Through the whiskey haze, Grace’s words floated back to him.

Forget about me.

It was much too late for that. Mitch realized that in the last two months, he’d barely thought about Helen. Grace had taken her place in his subconscious, his dreams. Now it was Grace he was letting down, Grace he was failing. Just as he’d failed Helen and Celeste. Just as he’d failed his father. I’ve disappointed everyone I ever loved. I let them all down.

Fuck suspension. Fuck toeing the line. And fuck giving up.

Tomorrow Mitch would take a flight to Nantucket Island.

The truth couldn’t wait.

THIRTY-ONE

MITCH COULDN’T UNDERSTAND IT.

You have all the money in the world. You can go anywhere you like—Miami Beach, Barbados, Hawaii, Paris. Why the hell would you buy a house in this dump?

Clearly, Lenny Brookstein didn’t have the best judgment in the world. He’d had a beautiful wife who adored him, but had chosen to shack up with an ugly mistress who loathed him. His so-called friends were about as trustworthy as a bunch of used car salesmen. But this took the cake. As far as Mitch could see, Nantucket had nothing to recommend it. With its gray, clapboard houses and rain-swept, desolate beaches, it was the sort of place that could make anyone depressed.

“What do people do here?” he asked the pharmacist at Congdon’s on Main Street, one of the few stores that kept its doors open off-season.

“Some people paint. Or write.”

Write what? Suicide notes? Leonard Cohen lyrics?

“Some people fish. It’s pretty quiet in March.”

This was an understatement. The guesthouse in Union Street where Mitch was staying was as silent as the grave. The only noise in the evenings was the heavy tick, tick of an antique grandfather clock in the parlor. A couple more weeks of this and Mitch would end up like the Jack Nicholson character in The Shining.

But it wouldn’t take two weeks. Within twenty-four hours of his arrival, word went around the island that a strange guy was in town, asking questions about Leonard Brookstein. Instinctively, collectively, the islanders clammed up. Felicia Torrez, Grace and Lenny’s cook up at the Cliff Road estate, now worked at Company of the Cauldron, the only high-end restaurant that catered to locals outside of the summer months.

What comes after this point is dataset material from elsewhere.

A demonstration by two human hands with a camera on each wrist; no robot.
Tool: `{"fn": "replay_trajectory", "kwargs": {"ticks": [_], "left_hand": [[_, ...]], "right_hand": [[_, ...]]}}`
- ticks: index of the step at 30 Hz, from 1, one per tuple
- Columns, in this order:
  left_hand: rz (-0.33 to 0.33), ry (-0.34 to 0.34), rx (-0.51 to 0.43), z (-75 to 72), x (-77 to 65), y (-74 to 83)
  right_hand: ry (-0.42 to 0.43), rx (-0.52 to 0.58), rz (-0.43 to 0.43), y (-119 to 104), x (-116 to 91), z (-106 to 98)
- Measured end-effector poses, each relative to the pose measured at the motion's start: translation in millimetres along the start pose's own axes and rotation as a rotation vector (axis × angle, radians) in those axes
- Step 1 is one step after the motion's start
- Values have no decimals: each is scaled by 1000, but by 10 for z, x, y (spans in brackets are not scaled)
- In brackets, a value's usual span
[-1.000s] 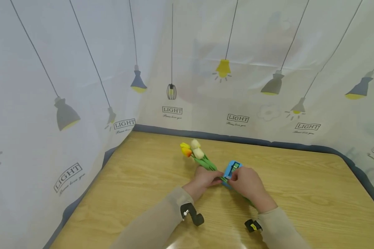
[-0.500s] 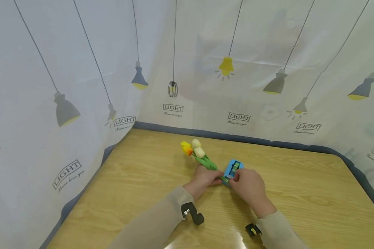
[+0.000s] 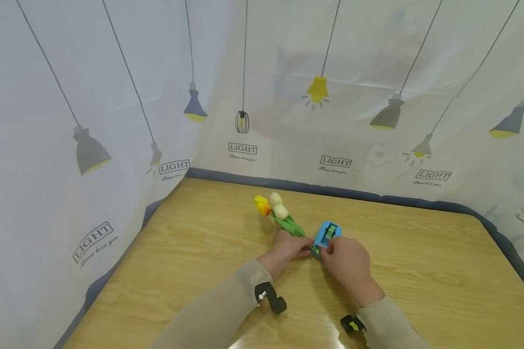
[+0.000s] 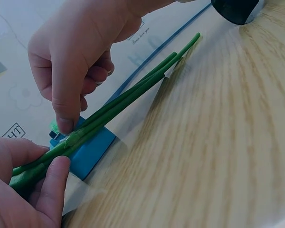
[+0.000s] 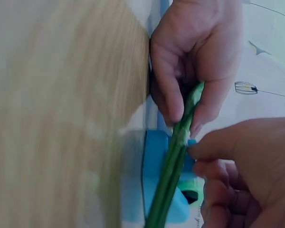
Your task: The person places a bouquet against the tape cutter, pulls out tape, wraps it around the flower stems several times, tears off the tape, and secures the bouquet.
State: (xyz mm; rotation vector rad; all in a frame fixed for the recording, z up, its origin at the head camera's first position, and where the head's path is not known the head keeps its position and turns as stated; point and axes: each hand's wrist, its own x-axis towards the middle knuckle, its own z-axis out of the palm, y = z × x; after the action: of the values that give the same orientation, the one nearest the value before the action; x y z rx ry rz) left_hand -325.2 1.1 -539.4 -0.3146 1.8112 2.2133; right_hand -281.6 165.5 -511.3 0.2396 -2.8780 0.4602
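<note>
My left hand (image 3: 288,246) grips a small bunch of artificial tulips (image 3: 281,211), two cream heads and yellow-orange beside them, by the green stems (image 4: 118,105). A shiny clear piece of tape (image 4: 75,138) lies against the stems just past the left fingertips. My right hand (image 3: 349,261) pinches at this tape with thumb and forefinger, other fingers curled; its exact hold is partly hidden. Directly behind the stems, close to both hands, is a blue tape dispenser (image 4: 92,154) with a green-cored roll. In the right wrist view, the stems (image 5: 168,173) cross in front of the dispenser.
The wooden table (image 3: 419,261) carries the work. A pale cloth (image 3: 288,97) printed with lamps hangs behind and at the sides, with a dark blue border along the table's edge. Each sleeve bears a black wrist mount (image 3: 268,296).
The head view has shifted slightly. My left hand keeps its grip on the stems, while the right hand stays at the tape with only small movement. Stem ends below the right hand have gone from sight.
</note>
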Motion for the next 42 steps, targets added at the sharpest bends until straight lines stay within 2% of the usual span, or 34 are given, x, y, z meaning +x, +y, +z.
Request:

Mitch went to find her there.

“I’m trying to get a clearer picture of the events in the days leading up to the storm, back in the summer of 2009. You were living at the Brooksteins’ home at that time?”

Silence.

“How long had you been in their employ?”

More silence.

“Look, ma’am, this is not an official investigation, okay? You don’t need to be nervous. Did you notice any tension among any of the houseguests that particular weekend?”